- Opening Delimiter -
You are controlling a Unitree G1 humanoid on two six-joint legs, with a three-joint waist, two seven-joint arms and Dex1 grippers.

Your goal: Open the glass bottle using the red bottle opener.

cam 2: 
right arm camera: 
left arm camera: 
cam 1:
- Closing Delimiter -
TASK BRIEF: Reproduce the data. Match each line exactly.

ANSWER SECTION:
You are controlling a Unitree G1 humanoid on two six-joint legs, with a three-joint waist, two seven-joint arms and Dex1 grippers.

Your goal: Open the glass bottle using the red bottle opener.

cam 2: 
right arm camera: 
left arm camera: 
cam 1:

Nothing more is needed to finish the exercise.